### ACTIVITY
Write the listing below again, word for word.

### GIVEN DATA

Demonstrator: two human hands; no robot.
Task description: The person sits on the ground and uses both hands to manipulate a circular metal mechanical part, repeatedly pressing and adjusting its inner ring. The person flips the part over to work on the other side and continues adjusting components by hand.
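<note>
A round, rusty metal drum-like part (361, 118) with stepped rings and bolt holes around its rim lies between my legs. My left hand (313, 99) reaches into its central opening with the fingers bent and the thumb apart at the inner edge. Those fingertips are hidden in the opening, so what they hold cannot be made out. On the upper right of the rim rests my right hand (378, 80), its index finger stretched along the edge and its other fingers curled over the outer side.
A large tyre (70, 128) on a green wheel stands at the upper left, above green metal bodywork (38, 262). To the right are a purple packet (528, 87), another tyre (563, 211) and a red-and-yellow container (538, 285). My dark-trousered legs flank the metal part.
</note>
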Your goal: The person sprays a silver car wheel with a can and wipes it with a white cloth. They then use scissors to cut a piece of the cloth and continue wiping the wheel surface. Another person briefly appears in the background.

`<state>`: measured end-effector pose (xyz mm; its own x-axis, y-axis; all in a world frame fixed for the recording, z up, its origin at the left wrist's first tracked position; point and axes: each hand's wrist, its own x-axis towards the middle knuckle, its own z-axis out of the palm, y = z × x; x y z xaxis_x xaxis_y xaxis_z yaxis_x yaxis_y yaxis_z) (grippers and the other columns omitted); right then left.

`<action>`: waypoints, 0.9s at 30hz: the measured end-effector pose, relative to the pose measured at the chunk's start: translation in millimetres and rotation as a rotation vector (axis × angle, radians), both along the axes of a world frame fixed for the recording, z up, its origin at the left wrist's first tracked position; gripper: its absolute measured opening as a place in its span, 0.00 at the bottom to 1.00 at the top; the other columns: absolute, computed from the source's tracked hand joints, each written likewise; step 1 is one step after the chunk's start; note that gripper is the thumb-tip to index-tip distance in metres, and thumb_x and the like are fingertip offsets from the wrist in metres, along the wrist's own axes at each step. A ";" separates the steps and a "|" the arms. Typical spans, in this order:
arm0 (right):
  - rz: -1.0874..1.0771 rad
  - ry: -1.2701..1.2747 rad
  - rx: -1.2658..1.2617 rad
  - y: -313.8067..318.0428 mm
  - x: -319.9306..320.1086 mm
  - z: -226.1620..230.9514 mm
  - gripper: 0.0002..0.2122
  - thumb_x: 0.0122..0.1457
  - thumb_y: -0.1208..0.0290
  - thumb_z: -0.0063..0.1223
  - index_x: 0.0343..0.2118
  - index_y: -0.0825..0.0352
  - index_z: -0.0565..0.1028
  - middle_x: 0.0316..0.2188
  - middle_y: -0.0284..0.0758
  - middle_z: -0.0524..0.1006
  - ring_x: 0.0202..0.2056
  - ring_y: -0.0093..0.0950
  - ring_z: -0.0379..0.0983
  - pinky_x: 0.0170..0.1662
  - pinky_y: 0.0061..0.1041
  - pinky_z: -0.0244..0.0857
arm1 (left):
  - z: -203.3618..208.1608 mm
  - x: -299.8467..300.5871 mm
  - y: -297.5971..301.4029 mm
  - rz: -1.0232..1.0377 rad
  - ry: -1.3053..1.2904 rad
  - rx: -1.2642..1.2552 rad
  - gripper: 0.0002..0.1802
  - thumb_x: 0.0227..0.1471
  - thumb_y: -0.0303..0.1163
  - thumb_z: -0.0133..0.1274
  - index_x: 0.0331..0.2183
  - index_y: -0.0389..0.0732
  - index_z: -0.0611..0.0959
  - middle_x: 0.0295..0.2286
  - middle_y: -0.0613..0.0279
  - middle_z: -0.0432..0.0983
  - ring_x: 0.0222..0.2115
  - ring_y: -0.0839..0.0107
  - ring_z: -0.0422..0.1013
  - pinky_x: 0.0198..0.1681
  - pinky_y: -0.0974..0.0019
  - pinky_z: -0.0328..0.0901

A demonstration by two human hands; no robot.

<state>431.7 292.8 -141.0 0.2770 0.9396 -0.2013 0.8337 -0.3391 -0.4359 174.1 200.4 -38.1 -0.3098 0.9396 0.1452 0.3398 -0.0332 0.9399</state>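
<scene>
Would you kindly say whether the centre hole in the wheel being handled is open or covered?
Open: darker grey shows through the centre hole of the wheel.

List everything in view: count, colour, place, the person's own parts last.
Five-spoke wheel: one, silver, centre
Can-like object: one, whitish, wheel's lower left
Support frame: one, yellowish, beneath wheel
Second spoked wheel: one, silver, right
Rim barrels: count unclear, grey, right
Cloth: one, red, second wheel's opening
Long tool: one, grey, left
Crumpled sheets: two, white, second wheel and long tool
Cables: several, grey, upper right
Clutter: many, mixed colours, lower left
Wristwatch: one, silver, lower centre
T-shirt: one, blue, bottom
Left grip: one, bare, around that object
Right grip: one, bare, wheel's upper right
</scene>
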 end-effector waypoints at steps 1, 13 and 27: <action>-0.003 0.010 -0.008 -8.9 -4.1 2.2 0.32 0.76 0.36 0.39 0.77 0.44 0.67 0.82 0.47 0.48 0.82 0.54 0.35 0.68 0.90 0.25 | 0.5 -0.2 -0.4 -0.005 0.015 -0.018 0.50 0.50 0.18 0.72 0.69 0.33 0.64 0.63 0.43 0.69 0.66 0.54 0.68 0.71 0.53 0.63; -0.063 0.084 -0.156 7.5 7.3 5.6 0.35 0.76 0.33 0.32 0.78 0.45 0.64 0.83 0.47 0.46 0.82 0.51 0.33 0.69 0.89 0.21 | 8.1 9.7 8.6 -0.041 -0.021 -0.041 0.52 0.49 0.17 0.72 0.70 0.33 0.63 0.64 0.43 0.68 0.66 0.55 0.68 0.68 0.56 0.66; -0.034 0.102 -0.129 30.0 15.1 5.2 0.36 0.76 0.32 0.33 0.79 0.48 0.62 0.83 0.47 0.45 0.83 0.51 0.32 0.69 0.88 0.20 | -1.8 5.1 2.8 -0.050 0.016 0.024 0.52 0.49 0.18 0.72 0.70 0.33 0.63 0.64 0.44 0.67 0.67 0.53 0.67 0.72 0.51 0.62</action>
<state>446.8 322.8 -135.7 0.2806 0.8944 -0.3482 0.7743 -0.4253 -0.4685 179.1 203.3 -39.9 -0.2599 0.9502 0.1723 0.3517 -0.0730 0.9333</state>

### ANSWER BOX
Demonstrator: two human hands; no robot.
Task description: The person sits on the ground and uses both hands to manipulate a circular metal mechanical part, repeatedly pressing and adjusting its inner ring. The person flips the part over to work on the other side and continues adjusting components by hand.
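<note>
A round, rusty metal drum-like part (361, 118) with stepped rings and bolt holes around its rim lies between my legs. My left hand (313, 99) reaches into its central opening with the fingers bent and the thumb apart at the inner edge. Those fingertips are hidden in the opening, so what they hold cannot be made out. On the upper right of the rim rests my right hand (378, 80), its index finger stretched along the edge and its other fingers curled over the outer side.
A large tyre (70, 128) on a green wheel stands at the upper left, above green metal bodywork (38, 262). To the right are a purple packet (528, 87), another tyre (563, 211) and a red-and-yellow container (538, 285). My dark-trousered legs flank the metal part.
</note>
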Your goal: The person sprays a silver car wheel with a can and wipes it with a white cloth. They then use scissors to cut a piece of the cloth and continue wiping the wheel surface. Another person briefly appears in the background.

`<state>`: measured end-effector pose (xyz mm; its own x-axis, y-axis; all in a world frame fixed for the recording, z up, its origin at the left wrist's first tracked position; point and axes: each hand's wrist, its own x-axis towards the middle knuckle, its own z-axis out of the palm, y = z × x; x y z xaxis_x xaxis_y xaxis_z yaxis_x yaxis_y yaxis_z) (grippers and the other columns omitted); right then left.

`<action>`: waypoints, 0.9s at 30hz: the measured end-effector pose, relative to the pose measured at the chunk's start: translation in millimetres and rotation as a rotation vector (axis × angle, radians), both along the axes of a world frame fixed for the recording, z up, its origin at the left wrist's first tracked position; gripper: its absolute measured opening as a place in its span, 0.00 at the bottom to 1.00 at the top; the other columns: absolute, computed from the source's tracked hand joints, each written likewise; step 1 is one step after the chunk's start; note that gripper is the thumb-tip to index-tip distance in metres, and thumb_x and the like are fingertip offsets from the wrist in metres, along the wrist's own axes at each step. A ";" separates the steps and a "|" the arms. Typical spans, in this order:
arm0 (right):
  - rz: -1.0874..1.0771 rad
  - ry: -1.2701..1.2747 rad
  - rx: -1.2658..1.2617 rad
  - y: -313.8067..318.0428 mm
  - x: -319.9306..320.1086 mm
  - z: -226.1620..230.9514 mm
  - gripper: 0.0002..0.2122
  - thumb_x: 0.0122..0.1457
  - thumb_y: -0.1208..0.0290
  - thumb_z: -0.0063..0.1223
  - index_x: 0.0343..0.2118
  - index_y: -0.0825..0.0352
  - index_z: -0.0565..0.1028
  - middle_x: 0.0316..0.2188
  - middle_y: -0.0284..0.0758
  - middle_z: -0.0524..0.1006
  - ring_x: 0.0202..0.2056
  - ring_y: -0.0093..0.0950
  - ring_z: -0.0379..0.0983
  - pinky_x: 0.0170..0.1662
  - pinky_y: 0.0061..0.1041
  - pinky_z: -0.0244..0.0857
arm1 (left):
  - z: -203.3618..208.1608 mm
  - x: -299.8467..300.5871 mm
  - y: -297.5971..301.4029 mm
  - rz: -1.0232..1.0377 rad
  - ry: -1.3053..1.2904 rad
  - rx: -1.2642..1.2552 rad
  - gripper: 0.0002..0.1802
  - thumb_x: 0.0227..0.1471
  - thumb_y: -0.0303..0.1163
  - thumb_z: -0.0133..0.1274
  - index_x: 0.0331..0.2183
  - index_y: -0.0389..0.0732
  - index_z: -0.0611..0.0959
  - middle_x: 0.0295..0.2286
  - middle_y: -0.0613..0.0279
  - middle_z: -0.0432..0.0983
  - ring_x: 0.0222..0.2115
  - ring_y: -0.0839..0.0107
  - ring_z: -0.0422..0.1013
  - pinky_x: 0.0198..0.1681
  - pinky_y: -0.0974..0.0019
  - pinky_z: -0.0328..0.0901

A demonstration by two human hands; no robot.

<state>431.7 292.8 -141.0 0.2770 0.9396 -0.2013 0.8337 -0.3391 -0.4359 174.1 200.4 -38.1 -0.3098 0.9396 0.1452 0.3398 -0.0332 0.9399</state>
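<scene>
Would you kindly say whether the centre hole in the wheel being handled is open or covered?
Open: darker grey shows through the centre hole of the wheel.

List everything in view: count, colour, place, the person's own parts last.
Five-spoke wheel: one, silver, centre
Can-like object: one, whitish, wheel's lower left
Support frame: one, yellowish, beneath wheel
Second spoked wheel: one, silver, right
Rim barrels: count unclear, grey, right
Cloth: one, red, second wheel's opening
Long tool: one, grey, left
Crumpled sheets: two, white, second wheel and long tool
Cables: several, grey, upper right
Clutter: many, mixed colours, lower left
Wristwatch: one, silver, lower centre
T-shirt: one, blue, bottom
Left grip: one, bare, around that object
Right grip: one, bare, wheel's upper right
</scene>
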 end-effector waypoints at steps 1, 13 and 27: <action>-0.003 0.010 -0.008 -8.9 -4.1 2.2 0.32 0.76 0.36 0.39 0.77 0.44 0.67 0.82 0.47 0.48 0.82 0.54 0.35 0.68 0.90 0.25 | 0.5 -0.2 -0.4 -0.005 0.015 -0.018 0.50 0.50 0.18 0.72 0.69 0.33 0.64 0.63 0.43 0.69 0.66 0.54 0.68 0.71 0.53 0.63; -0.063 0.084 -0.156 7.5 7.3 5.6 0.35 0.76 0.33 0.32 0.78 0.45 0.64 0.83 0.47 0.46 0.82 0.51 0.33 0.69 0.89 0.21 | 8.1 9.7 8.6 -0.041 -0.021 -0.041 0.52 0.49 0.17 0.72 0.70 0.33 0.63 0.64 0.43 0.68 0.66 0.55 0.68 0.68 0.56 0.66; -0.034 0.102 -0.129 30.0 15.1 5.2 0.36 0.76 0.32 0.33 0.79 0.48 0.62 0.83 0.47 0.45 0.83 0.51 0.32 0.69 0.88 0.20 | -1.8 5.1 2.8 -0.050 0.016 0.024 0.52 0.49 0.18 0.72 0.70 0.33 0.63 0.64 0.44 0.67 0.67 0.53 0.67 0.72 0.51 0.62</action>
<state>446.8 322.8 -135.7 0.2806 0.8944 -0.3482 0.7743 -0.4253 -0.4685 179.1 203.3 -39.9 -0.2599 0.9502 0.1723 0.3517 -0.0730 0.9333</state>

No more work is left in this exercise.